Полосухин был неутомим. Приезжего из СССР ветеринара он спрашивал, умеет ли тот определять возраст верблюда по передним зубам, пассажирам объяснял, как правильно сидеть в машине, погонщикам встречных караванов он обещал задавить их «вместе с их проклятым скотом», если они не обучат быков уступать дорогу машине. Он проповедовал и наставлял, не унимаясь даже, когда был один. Я сам слышал, как он бормотал, лежа под машиной: «Ну что, заработал вмятину, проклятый драндулет? Душа из тебя вон! А норовишь ехать юзом, юзом!..»

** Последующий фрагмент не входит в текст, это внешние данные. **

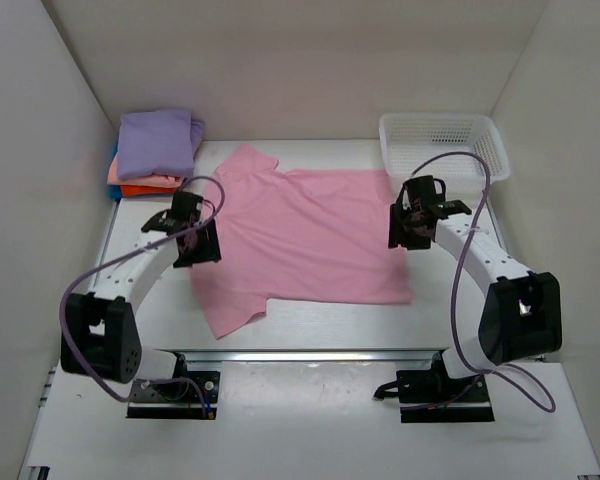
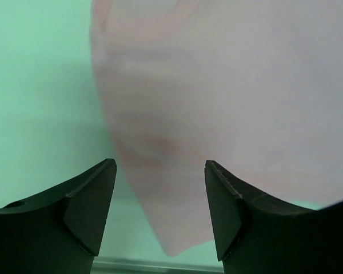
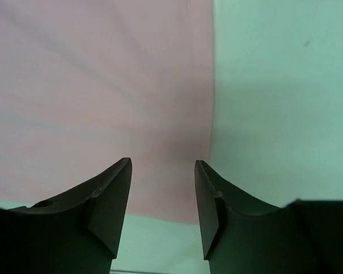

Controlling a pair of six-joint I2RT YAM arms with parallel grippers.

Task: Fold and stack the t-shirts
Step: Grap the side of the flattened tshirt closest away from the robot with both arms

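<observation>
White walls (image 1: 280, 60) enclose the white table (image 1: 310, 325). Note the pink t-shirt (image 1: 310, 235) spread flat at frame centre, ready for folding. Your left gripper (image 2: 160, 188) and right gripper (image 3: 163, 188) hang wide, empty, over its opposite edges. Folded t-shirts (image 1: 158, 150) wait upper left for stacking; a basket (image 1: 440, 118) sits upper right.

The left gripper (image 2: 160, 165) is pointing downward with its jaws spread wide apart. The right gripper (image 3: 163, 161) is pointing downward too, its fingers (image 3: 111, 200) parted slightly less. The left arm (image 1: 130, 270) and right arm (image 1: 480, 250) are reaching forward, elbows bent.
</observation>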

В то лето в Улан-Баторе стояла неустойчивая, странная погода. Короткие грозы проходили по ночам. Окрестные горы всегда дымились. Человек, незнакомый с нравами монгольской погоды, мог бы подумать, что в город доносится орудийный гром с берегов Халхин-гола. Из степей приезжали пастухи. Они собирались на площади перед военным министерством, требуя, чтобы их приняли добровольцами а монгольскую Народную армию.
Город был готов к любым опасностям. На площади перед кумирней Чойчжин-ламы стояли зенитные пулеметы на случай воздушной тревоги. По улицам мчались грузовики с цириками, ехавшими на восток. В начале июля я был послан на фронт, где находился до дня, когда враг был разгромлен монгольско-советскими войсками и заключено перемирие. Вернувшись домой, на Половинку (квартал между Консульским поселком и центральной частью Улан-Батора), я узнал, что контора командирует меня в Тамцак. Таково начало этой несложной истории, которую я постараюсь вам рассказать по возможности точно и не отступая от истины.
Перед рассветом, едва только начало светать, Полосухин заехал за мной на своем «додже». Мы отправились в путь, тревожа гудком тихие улицы Улан-Батора.
Столица МНР лежит в живописной котловине у подножия заросшей хвойным лесом горы Богдо-Улы. На склоне горы выложен громадный герб республики из ровных белых камней. С этого пункта хорошо видна вся столица: множество желтых, серых и красных крыш, тесные группы домов, разделенные зелеными островками степи, еще не побежденной городским строительством. Вот там, впереди, дом с балконом — это Совет Министров. Левее — народный театр. Кое-где — загнутые золоченые верхи буддийских кумирен, обращенных с прошлого года в музеи. Среди каменных домов можно увидеть юрты. Часть горожан живет в них. Есть хорошо обставленные дома, даже комфортабельные юрты, вполне пригодные для жилья на самый взыскательный вкус.
В одной из них жил Полосухин. Он утверждал, что юрты удобнее европейских домов, и наотрез отказывался переехать в общежитие стройконторы.
— Что такое дом? Коробка! — говаривал он. — А в юрте дышится по-другому. Если холодно — развел костер, если жарко — устроил сквозняк. Не спорьте со мной…
Несмотря на ранний час, улицы были полны школьниками, сотрудниками министерств, водовозами и просто прохожими, спешившими на рынок, — кто пешком, а кто на велосипедах, очень распространенных в Монголии. Почтенные столичные жительницы двигались верхом на конях, подвесив кошелку к луке седла и покуривая длинную трубку. Возле моста через ручеек Сельбу стоял смуглый стражник в белом кителе и нитяных перчатках. Он регулировал движение. Взмахом руки он остановил длинный караван быков, тащивших телеги с грузом из столичных складов в степные кооперативы, и пропустил нас вперед. Мы ехали по гудронированной мостовой — первой и тогда единственной в этой стране немощеных дорог.